She’s not just telling scary stories; she’s writing works of unease. She understands that the deepest fears are the ones that feel both foreign and familiar, the stranger in the woods, the lover in your bed who turns cruel, the ancient ritual in your modern town, the terrifying thought that your own mind might be betraying you. This novel crawls. It burrows. It lingers. You might feel a faint, phantom tremor just under your skin. And you’ll understand.
Scratch.

It starts there. A simple, human reflex. But in Gemma Amor’s world, a scratch is never just a scratch. It’s an archaeology. You dig through layers of skin, of memory, of polite fiction to get at the pulsing, infected truth underneath. ITCH! knows this. It operates on that primal level. You read about Josie feeling the ants, always the ants, and your own nerve endings fire in useless sympathy. A masterpiece of somatic suggestion.
Josie’s at rock bottom. A phrase we throw around, but Amor makes you feel the gritty impact of it. She’s crawled back to her hometown on the edge of the Forest of Dean, licking wounds from an abusive girlfriend named Lena. All tall, dense pines and long shadows. It’s the kind of place you leave, not return to. Her return feels less like a choice and more like a gravitational collapse.

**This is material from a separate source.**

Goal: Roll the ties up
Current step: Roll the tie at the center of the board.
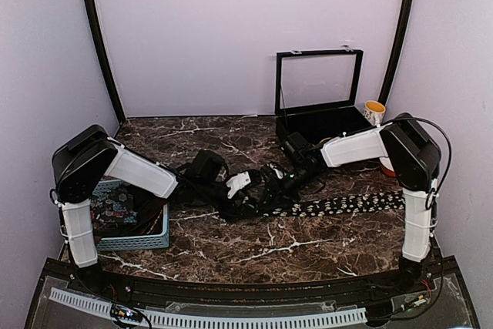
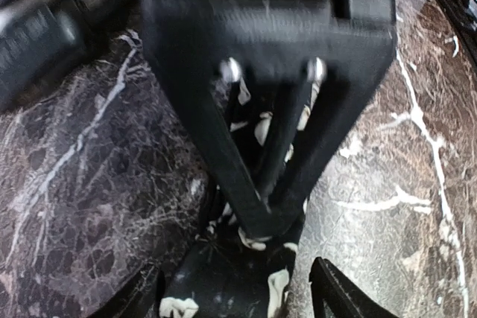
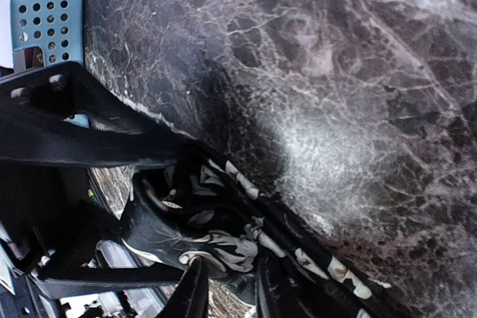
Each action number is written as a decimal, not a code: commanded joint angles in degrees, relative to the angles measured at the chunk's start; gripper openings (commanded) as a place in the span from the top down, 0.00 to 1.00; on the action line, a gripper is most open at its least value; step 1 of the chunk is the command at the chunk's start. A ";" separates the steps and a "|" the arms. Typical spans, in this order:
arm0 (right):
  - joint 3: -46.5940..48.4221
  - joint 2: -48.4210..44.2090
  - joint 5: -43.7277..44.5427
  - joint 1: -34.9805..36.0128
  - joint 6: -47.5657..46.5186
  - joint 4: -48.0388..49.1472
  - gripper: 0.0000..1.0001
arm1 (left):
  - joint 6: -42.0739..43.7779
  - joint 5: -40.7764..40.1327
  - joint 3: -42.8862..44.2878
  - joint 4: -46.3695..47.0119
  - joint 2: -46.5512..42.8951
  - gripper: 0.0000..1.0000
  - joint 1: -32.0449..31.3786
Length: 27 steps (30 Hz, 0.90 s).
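A black tie (image 1: 347,204) printed with small white shapes lies on the marble table (image 1: 254,256). It runs from the middle toward the right edge, roughly parallel to the near edge, and that end stops near the upright of the right arm. Its other end is gathered into a dark bunch at the middle of the table, where the two arms meet.

The left gripper (image 1: 245,187) reaches in from the left edge and stands wide. In its wrist view its two fingers (image 2: 339,299) sit well apart, low over the table, with the printed fabric lying between them. The right gripper (image 2: 264,217) comes in from the right and is narrowed to a pinch on the tie. Its two prongs slant together to a point that presses on the fabric, just ahead of the left gripper. In the right wrist view the fabric is crumpled between those prongs. Whether it is folded or wound there is hard to tell, as that picture is dark and very close.

A blue basket (image 1: 135,240) with slotted walls stands at the near left corner, under the left arm, with dark patterned cloth inside. A black case (image 1: 331,121) with its glass lid raised upright sits at the far edge toward the right corner. A white cup (image 1: 374,111) with a yellow inside stands just beside the case, on its right.
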 commanded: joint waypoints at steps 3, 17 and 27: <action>-4.33 -9.44 1.07 -5.75 0.26 -2.57 0.66 | 2.14 2.05 0.11 -1.38 0.94 0.35 -0.52; -24.74 -31.41 15.84 -36.81 1.44 -11.72 0.58 | 2.61 2.01 0.60 -1.79 1.82 0.49 -0.61; -19.39 -22.01 26.76 -42.37 1.54 -12.48 0.58 | 1.17 1.44 0.48 -0.83 1.96 0.47 -0.70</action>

Then she finds the body. An ecosystem of decay, crawling, teeming. Ants. The description isn’t gratuitous; it’s foundational. It lodges in your brainpan. Josie, in a moment of pure, horrifying misfortune, passes out face-first into this nightmare. From that second, the infestation is total. The ants are on her, yes, but the real horror is the idea of them. The feeling. It burrows into her psyche. Is it PTSD? A psychotic break? Or is the forest, with its ancient, grimy folklore, literally getting under her skin?
Amor weaves this internal chaos with an external mystery that’s equally oppressive. There’s a masked predator in the woods, they say. An annual festival called Devil’s March, more ritual than revelry. The village has its secrets, wrapped in tradition and sealed with a warning glance. Josie, buzzing with her own private horror, becomes an unstable catalyst. She pokes at things. Asks questions. The local detective finds her a nuisance, or maybe a suspect. How convenient to be the one who finds not one, but two victims.
This is where Amor’s skill shines. The narrative isn’t a straight line from crime to solution. It’s a spiral. Josie’s investigation into the murders twists back into an investigation of her own past, her fractured childhood, her complicated grief over a parent. The forest’s secrets and her personal secrets start to look like branches of the same rotten tree. The abuse from Lena wasn’t an anomaly; it felt like a continuation of a pattern, a vulnerability carved into her long before she left town.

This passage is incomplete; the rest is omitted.